Un dispositivo che chiaramente rappresenta una misura di eccezionale efficacia per costringere gli inquilini a sanare rapidamente le proprie morosità. Tuttavia, secondo quanto riportato anche da Il Sole 24 ore, l’amministratore condominiale coinvolto nel caso citato si sarebbe lasciato un po’ troppo prendere la mano, lasciando letteralmente “al freddo” intere famiglie residenti nel complesso abitativo di sua gestione.

Il caso in tribunale

Alla fine, uno degli inquilini che si era visto sospendere il servizio di riscaldamento a causa del sommarsi delle rate condominiali non pagate, si è rivolto al tribunale milanese che gli ha dato pienamente ragione, ritenendo necessario far prevalere il diritto alla salute, come sancito dall’articolo 32 della nostra Costituzione, su quanto previsto dalla riforma condominiale (legge 220/2012). Una decisione, quindi, volta ad evidenziare le lacune della riforma condominiale del 2012, che non sembra aver previsto al suo interno la necessaria tutela dei principi costituzionali, come, ad esempio, il diritto alla salute e la funzione sociale nell’ambito del diritto di proprietà. Soprattutto in un periodo di grave crisi economica come quello che sta funestando il nostro Paese, infatti, è impensabile che la tutela dell’interesse economico sia prioritario rispetto ai diritti fondamentali delle persone, con particolare riferimento alle famiglie, sempre più in difficoltà a fare fronte alle enormi spese legate alla casa. E’ quindi auspicabile, da parte dell’amministratore di condominio, riconosciuto professionista che svolge un ruolo fondamentale nell’assicurare il sereno svolgimento della vita condominiale, un utilizzo saggio dello strumento previsto dal nuovo articolo 63 del nostro codice civile, per non correre il rischio, nel tentativo di “sanzionare” i morosi, di passare dalla parte del torto.
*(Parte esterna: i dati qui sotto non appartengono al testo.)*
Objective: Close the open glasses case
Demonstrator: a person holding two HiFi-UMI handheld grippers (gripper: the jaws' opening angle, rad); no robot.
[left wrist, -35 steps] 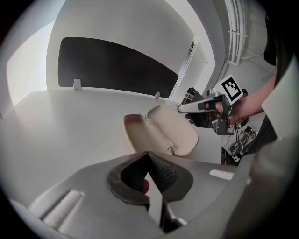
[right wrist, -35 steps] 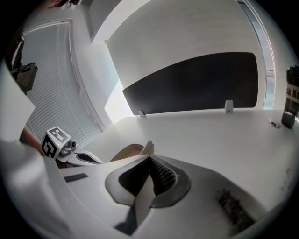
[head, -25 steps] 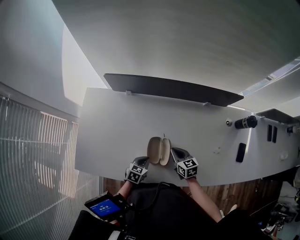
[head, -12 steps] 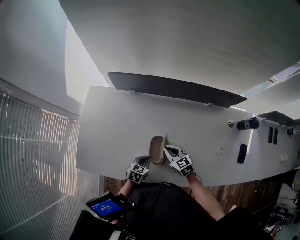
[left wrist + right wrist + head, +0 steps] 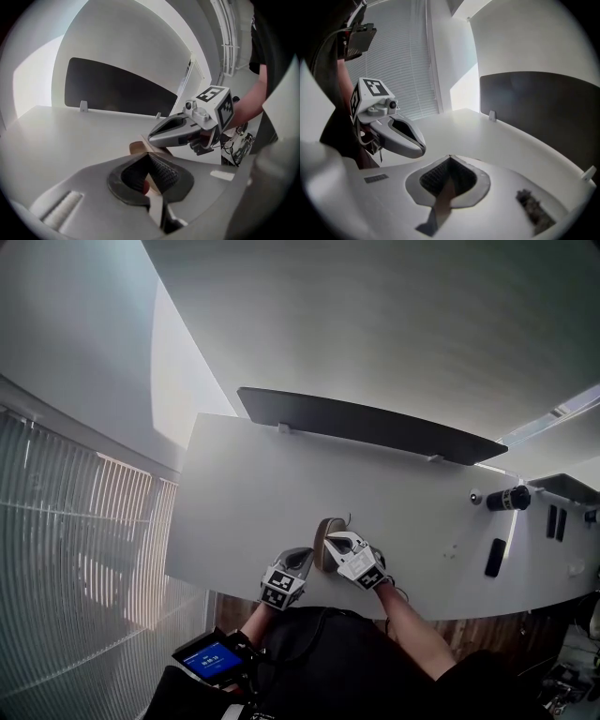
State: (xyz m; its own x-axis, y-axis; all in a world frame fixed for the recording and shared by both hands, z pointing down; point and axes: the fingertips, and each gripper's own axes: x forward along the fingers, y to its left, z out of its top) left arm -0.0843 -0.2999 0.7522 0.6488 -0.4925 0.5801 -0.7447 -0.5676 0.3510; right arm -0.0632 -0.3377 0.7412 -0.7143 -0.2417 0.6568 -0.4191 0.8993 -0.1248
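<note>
The tan glasses case [image 5: 325, 538] stands near the front edge of the white table [image 5: 253, 502], its two halves folded narrowly together. My left gripper [image 5: 307, 563] comes at it from the near left. Its jaws are shut on a thin tan edge of the case [image 5: 151, 174], and more of the case [image 5: 137, 147] shows just beyond them. My right gripper [image 5: 334, 542] lies over the case's right side, with a thin brownish edge of the case [image 5: 444, 194] pinched between its shut jaws. Each gripper view shows the other gripper close by: the right gripper [image 5: 180, 131] and the left gripper [image 5: 401, 136].
A long dark panel [image 5: 366, 423] runs along the table's far edge. At the far right lie a black cylinder [image 5: 511, 498] and a small black bar [image 5: 494, 557]. Window blinds [image 5: 84, 540] fill the left. A device with a blue screen [image 5: 211, 657] hangs at the person's waist.
The case's two open halves have come together into a narrow shape. My right gripper has swung left over the case. The left gripper has stayed at the near left.
</note>
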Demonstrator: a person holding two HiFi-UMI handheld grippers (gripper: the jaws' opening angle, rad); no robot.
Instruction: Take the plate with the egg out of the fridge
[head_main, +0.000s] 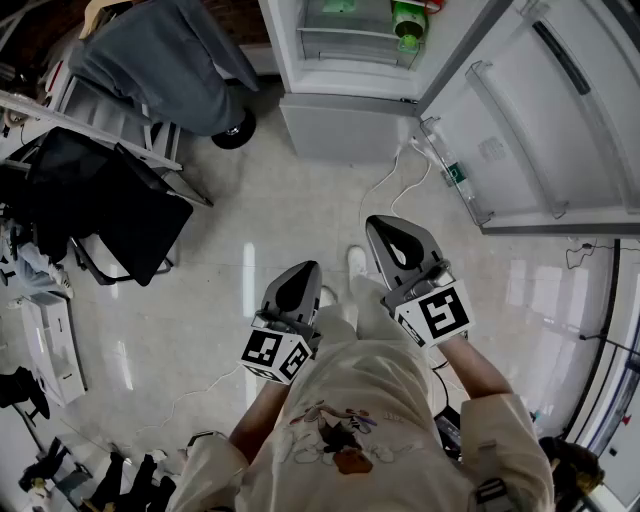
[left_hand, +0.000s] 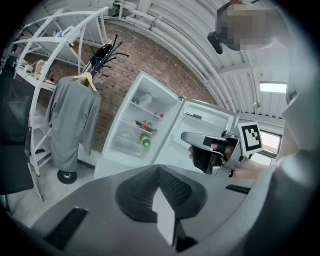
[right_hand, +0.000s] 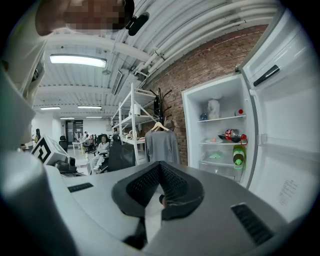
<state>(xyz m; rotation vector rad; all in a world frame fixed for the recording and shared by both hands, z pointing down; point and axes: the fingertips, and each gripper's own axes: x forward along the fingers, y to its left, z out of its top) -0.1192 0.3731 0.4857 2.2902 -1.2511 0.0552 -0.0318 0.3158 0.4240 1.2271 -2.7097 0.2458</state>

In aumento le morosità condominiali

Secondo i dati di un’indagine dell’Associazione nazionale degli amministratori condominiali, il fenomeno delle morosità condominiali, è in preoccupante aumento. Ormai gli inquilini che pagano la rata condominiale in ritardo hanno raggiunto il 22% del totale a Roma, Milano e Torino, praticamente più di 1 condomino su 5.